There's a common mistake writing SEPARATED. Often there's written SEPERATED (with an E at the 4th letter instead of an A). In fact, up till version 0.11, this module had also this spelling mistake implemented. As this module tries to be friendly (and backward compatible), it also accepts the (in this way) mispelled versions of predefined file types. Thanks a lot to Harald Fuchs who found this typo.

TAB_SEPARATED

It's defined with:

     sep_char     => "\t",
     quote_char   => undef,
     eol          => undef, # default
     escape_char  => undef,
     always_quote => 0     # default
     

Note, that the data isn't allowed to contain any tab.

COLON_SEPARATED

It's defined with:

     sep_char     => ":",
     quote_char   => undef,
     eol          => undef, # default
     escape_char  => undef,
     always_quote => 0     # default

Note, that the data isn't allowed to contain any colon.

SEMICOLON_SEPARATED

It's defined with:

     sep_char     => ";",
     quote_char   => undef,
     eol          => undef, # default
     escape_char  => undef,
     always_quote => 0     # default

Note, that the data isn't allowed to contain any semicolon.

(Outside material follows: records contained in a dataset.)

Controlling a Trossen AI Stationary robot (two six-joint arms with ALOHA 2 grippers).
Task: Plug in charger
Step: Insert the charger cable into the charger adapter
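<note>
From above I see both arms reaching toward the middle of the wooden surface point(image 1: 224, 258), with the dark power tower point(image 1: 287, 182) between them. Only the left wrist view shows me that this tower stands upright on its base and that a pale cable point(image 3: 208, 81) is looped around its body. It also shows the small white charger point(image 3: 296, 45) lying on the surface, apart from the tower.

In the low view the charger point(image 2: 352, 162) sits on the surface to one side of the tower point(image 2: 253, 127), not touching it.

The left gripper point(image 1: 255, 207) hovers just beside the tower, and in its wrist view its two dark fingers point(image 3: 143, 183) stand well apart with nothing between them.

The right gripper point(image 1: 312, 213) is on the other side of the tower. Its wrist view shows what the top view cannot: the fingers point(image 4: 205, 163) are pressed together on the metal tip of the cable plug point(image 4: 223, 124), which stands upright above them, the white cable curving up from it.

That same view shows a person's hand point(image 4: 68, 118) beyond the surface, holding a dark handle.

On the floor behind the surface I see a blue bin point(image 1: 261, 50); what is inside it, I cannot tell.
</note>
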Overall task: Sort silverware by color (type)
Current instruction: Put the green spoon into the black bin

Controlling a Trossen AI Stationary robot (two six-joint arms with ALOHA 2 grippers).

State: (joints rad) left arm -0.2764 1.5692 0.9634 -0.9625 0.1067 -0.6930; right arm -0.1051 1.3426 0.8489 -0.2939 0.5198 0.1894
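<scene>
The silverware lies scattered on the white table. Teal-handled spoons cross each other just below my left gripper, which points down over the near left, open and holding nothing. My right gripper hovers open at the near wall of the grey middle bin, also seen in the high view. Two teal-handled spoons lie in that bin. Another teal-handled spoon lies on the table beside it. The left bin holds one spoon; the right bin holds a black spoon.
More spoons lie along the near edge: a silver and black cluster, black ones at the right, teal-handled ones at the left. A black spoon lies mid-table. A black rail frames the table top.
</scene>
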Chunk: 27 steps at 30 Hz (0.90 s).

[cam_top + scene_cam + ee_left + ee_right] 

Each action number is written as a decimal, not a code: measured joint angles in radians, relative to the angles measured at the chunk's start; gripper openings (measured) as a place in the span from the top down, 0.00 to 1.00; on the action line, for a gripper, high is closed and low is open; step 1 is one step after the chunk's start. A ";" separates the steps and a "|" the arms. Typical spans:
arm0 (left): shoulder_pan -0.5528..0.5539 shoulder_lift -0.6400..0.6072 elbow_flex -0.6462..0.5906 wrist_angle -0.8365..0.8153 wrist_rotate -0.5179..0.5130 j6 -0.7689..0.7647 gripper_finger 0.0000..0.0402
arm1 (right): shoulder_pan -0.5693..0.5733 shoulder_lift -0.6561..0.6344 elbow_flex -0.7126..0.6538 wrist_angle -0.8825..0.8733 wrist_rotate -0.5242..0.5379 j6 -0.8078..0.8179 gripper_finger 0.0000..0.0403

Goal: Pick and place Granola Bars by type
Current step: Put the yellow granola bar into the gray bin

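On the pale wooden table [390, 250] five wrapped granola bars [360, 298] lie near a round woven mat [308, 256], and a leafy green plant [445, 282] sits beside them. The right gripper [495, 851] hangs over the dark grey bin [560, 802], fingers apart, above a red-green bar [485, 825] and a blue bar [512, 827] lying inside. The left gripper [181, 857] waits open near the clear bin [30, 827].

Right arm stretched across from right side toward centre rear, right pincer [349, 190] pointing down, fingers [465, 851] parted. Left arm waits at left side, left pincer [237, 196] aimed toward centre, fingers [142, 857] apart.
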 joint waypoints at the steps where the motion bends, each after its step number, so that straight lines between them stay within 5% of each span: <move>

Allthough that looks very similar to CSV files, SEMICOLON_SEPARATED doesn't quote data and can't work properly with quoted data. If you want just a normal CSV file with semicolons instead of commas, just write

  tie my @data, 'Tie::CSV_File', 'xyz.dat', sep_char => ";";
PIPE_SEPARATED

It's defined with:

     sep_char     => "|",
     quote_char   => undef,
     eol          => undef, # default
     escape_char  => undef,
     always_quote => 0     # default

Note, that the data isn't allowed to contain any pipe delimeter.

WHITESPACE_SEPARATED

It's defined with:

     sep_re       => qr/\s+/,
     sep_char     => ' ',
     quote_char   => undef,
     eol          => undef, # default
     escape_char  => undef,
     always_quote => 0     # default

Note that it reads with splitting at all whitespace sequences. Especially it's not possible to define an empty field. Note also, that when setting an element, all whitespace sequences are transformed to a simple blank.

Of course, you can overwrite some options. E.g., let's assume that you have a whitespace separated file, but you want to write a tab instead of a blank when changing the data. That can be done with:

   tie my @data, 'Tie::CSV_File', 'xyz.dat', WHITESPACE_SEPARATED, sep_char => "\t";

Please suggest me other useful file types, I could predeclare.

EXPORT

By default these constants are exported:

  TAB_SEPARATED
  COLON_SEPARATED
  SEMICOLON_SEPARATED
  PIPE_SEPARATED
  WHITESPACE_SEPARATED

(There are also some mispelled versions of these filetypes exported, please look at the documentation for predefined file types for details).

BUGS

This module is slow, even slower than necessary with object oriented features. I'll change it when implementing some more features.

The slowest part is perhaps if you shift, pop, splice, ... or assign another array to the tied array. I'll fix it in some of the very next versions.

This module expects that the tied file doesn't change from anywhere else as this module when it is tied. But the file isn't locked, so it's your job to take care about.

Please inform me about every bug or missing feature of this module.

TODO

Implement efficient routines for shift, pop, splice, unshift, ... .

Avoid using Text::CSV_XS if none is installed.

Enabling deferred writing, similar to Tie::File.

Possibility to give (memory) options at tieing, like mode, memory, dw_size similar to Tie::File.

Discuss differences to AnyData module.

Discuss differenced to DBD::CSV module.

I'm open to many more ideas, please inform me about any missing features or occurring problems.

THANKS

Thanks a lot to Harald Fuchs, who found the typos in

  *_SEPARATED
       ^
      (there had been an E instead of an A)

SEE ALSO

Tie::File Text::CSV Text::CSV_XS AnyData DBD::CSV

AUTHOR

Janek Schleicher, <bigj@kamelfreund.de>

COPYRIGHT AND LICENSE

Copyright 2002 by Janek Schleicher

This library is free software; you can redistribute it and/or modify it under the same terms as Perl itself.